Problem requirements -
Write out exactly, and only, the lines below from the line with "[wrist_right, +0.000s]" through the line with "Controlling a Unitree"; pictures do not belong in the copy.

Dataset records -

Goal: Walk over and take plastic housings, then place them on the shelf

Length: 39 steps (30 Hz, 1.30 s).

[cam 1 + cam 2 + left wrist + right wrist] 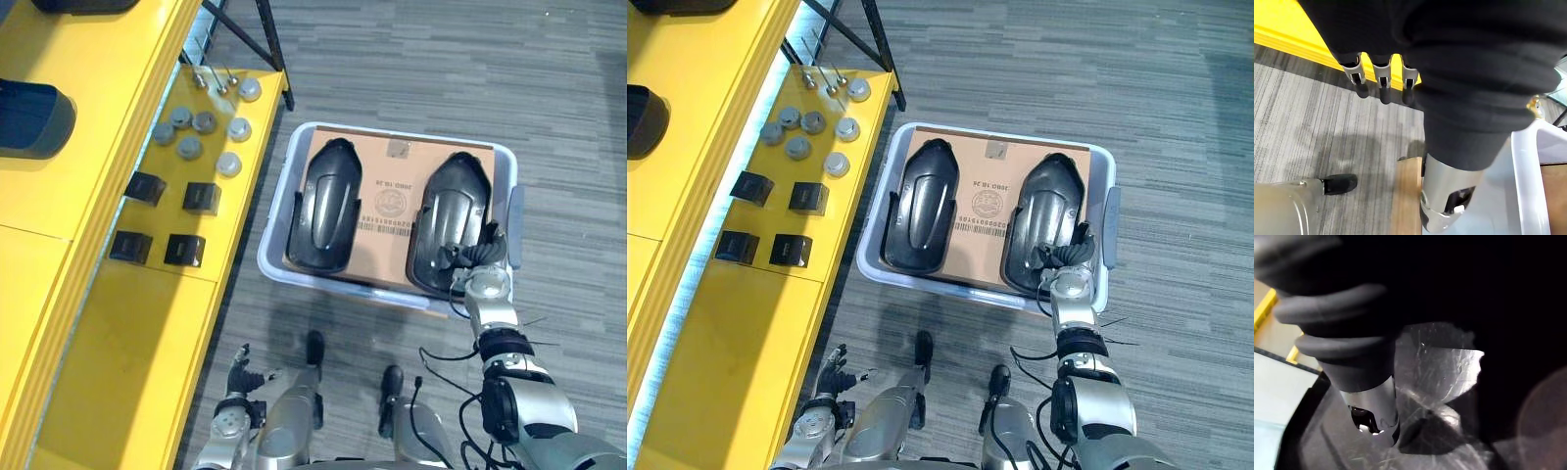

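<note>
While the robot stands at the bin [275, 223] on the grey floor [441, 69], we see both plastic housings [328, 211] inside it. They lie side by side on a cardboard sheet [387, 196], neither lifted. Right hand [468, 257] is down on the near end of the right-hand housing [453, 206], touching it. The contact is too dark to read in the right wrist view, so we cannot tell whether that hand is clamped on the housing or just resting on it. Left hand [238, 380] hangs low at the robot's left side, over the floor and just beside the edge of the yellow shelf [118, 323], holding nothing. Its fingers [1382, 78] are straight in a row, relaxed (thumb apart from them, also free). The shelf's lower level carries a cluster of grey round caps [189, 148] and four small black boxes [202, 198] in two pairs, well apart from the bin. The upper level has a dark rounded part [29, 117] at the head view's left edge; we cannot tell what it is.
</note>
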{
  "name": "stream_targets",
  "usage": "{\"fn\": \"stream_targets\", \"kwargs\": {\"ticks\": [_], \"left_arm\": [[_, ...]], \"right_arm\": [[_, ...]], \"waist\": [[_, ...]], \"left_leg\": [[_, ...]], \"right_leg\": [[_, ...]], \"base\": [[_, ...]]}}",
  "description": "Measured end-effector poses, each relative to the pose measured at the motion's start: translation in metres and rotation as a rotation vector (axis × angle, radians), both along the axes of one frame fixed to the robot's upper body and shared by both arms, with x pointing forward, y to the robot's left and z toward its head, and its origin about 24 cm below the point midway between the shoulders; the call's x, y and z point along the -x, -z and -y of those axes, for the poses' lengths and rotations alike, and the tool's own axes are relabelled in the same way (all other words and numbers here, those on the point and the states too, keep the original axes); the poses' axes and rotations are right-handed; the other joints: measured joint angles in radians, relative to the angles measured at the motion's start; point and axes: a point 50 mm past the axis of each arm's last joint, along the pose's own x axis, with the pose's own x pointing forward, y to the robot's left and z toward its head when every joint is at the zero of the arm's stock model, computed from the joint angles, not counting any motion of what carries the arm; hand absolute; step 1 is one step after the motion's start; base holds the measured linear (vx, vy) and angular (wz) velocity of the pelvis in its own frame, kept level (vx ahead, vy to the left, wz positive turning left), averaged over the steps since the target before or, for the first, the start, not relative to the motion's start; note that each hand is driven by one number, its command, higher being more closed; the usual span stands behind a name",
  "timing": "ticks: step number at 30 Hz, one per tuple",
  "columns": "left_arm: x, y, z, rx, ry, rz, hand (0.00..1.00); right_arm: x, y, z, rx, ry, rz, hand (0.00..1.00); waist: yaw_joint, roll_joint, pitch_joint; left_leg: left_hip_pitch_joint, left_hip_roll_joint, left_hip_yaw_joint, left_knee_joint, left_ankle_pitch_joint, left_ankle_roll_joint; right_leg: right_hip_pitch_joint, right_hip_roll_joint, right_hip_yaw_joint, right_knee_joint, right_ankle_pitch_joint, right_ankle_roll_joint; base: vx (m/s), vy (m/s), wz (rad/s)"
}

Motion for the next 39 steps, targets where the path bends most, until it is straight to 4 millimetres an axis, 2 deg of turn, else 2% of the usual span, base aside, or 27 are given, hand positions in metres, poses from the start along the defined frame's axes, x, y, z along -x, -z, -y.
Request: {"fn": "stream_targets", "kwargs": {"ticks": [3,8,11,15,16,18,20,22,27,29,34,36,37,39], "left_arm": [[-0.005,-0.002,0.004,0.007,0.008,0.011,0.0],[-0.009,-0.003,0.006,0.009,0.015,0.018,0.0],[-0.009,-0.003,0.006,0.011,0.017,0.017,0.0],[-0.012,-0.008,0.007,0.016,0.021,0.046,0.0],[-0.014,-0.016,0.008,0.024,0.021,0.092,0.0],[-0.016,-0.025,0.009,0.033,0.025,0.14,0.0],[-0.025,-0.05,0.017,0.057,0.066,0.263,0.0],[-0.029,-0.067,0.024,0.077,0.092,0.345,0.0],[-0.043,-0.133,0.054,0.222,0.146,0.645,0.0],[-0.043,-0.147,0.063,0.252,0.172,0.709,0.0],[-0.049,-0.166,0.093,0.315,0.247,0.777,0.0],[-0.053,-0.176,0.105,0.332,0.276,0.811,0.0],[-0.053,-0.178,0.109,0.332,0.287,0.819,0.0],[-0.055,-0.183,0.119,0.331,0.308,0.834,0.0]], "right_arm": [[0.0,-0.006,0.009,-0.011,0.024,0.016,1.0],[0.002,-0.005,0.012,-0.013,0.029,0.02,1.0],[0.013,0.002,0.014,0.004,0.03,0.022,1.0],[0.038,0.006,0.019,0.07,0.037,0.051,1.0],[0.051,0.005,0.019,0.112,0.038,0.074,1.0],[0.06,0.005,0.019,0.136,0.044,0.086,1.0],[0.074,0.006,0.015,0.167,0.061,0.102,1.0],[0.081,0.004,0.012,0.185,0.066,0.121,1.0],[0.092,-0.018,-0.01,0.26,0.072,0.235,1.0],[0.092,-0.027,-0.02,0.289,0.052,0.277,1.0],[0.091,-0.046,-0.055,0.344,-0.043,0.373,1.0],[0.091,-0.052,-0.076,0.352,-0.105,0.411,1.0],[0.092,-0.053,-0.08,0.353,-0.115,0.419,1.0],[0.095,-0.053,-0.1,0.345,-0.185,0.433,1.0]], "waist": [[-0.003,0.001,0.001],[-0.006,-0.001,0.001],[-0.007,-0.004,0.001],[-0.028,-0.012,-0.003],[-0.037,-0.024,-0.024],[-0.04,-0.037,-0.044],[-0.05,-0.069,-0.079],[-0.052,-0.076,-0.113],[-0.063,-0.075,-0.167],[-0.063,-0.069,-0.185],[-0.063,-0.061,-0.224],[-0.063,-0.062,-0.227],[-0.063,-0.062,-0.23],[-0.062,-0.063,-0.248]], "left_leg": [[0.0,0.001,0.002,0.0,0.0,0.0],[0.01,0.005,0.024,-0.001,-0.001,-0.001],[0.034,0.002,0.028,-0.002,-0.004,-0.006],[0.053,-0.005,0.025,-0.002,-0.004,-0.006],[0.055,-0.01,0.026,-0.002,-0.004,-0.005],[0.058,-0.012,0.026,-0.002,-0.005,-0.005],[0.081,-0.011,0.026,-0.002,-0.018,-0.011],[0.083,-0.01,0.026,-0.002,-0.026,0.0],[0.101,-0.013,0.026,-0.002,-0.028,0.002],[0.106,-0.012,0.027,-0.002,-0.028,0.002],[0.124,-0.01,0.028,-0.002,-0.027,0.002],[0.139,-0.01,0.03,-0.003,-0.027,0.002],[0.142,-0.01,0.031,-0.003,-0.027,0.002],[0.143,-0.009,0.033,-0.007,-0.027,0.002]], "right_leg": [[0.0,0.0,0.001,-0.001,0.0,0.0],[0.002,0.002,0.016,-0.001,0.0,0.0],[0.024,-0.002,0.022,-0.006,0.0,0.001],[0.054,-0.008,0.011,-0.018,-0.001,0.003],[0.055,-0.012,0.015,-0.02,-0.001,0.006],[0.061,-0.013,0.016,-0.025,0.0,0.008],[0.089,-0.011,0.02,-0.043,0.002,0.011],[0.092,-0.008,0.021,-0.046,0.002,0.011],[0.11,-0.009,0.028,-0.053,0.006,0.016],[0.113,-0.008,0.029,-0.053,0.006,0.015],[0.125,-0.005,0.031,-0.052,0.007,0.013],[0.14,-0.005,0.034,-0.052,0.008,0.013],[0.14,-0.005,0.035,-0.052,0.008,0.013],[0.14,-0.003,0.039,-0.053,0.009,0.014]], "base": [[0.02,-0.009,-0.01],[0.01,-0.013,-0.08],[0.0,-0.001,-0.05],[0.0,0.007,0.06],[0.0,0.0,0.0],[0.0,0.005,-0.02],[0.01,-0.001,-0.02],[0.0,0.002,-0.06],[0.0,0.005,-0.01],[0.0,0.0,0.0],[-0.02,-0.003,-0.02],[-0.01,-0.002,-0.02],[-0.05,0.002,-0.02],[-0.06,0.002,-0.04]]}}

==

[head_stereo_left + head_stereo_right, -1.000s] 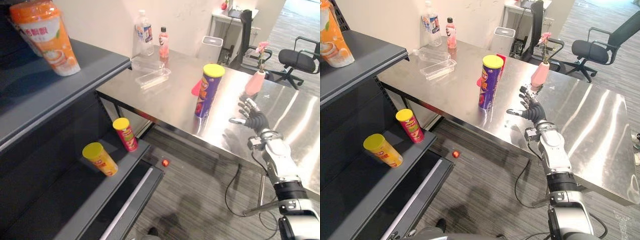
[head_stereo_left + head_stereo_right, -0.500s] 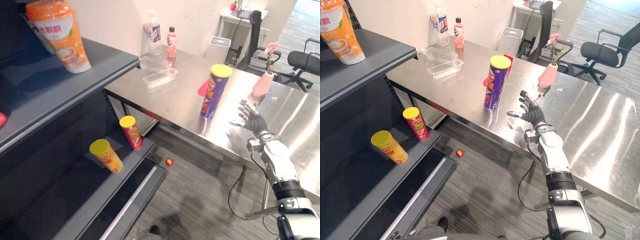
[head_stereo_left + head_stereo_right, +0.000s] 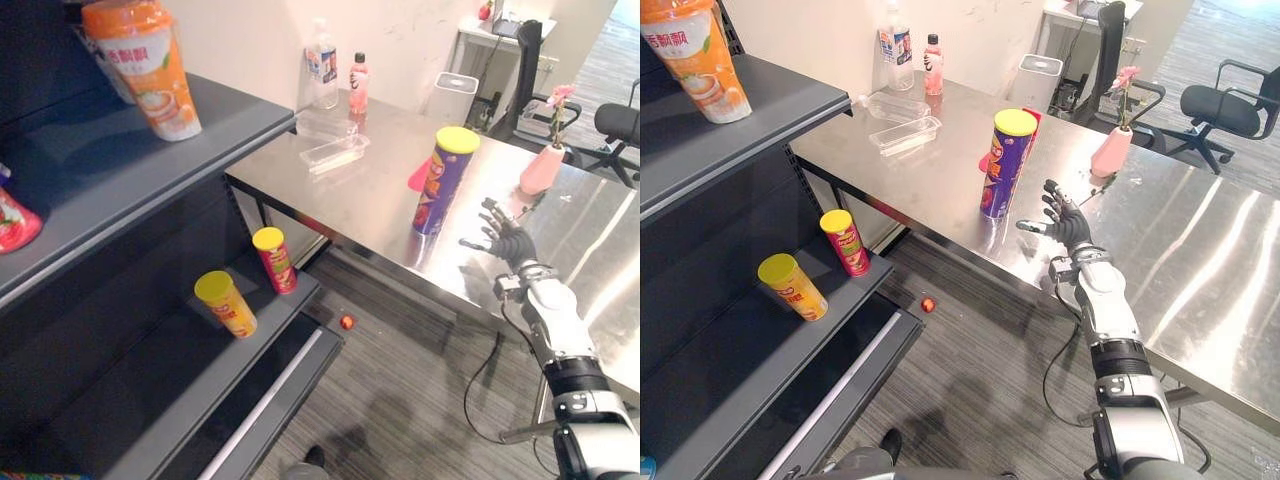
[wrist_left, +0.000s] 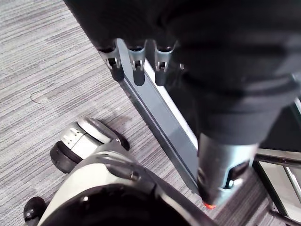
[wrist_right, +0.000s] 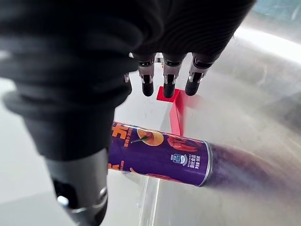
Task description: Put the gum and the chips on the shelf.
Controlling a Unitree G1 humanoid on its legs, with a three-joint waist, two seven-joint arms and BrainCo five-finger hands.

Output of the exercise -
[wrist_right, +0.000s] 
Task description: Put the gum and the chips on the shelf.
Controlling a Unitree G1 humanoid on its legs, with a three-joint waist, two seven-joint arms and BrainCo five-finger hands.

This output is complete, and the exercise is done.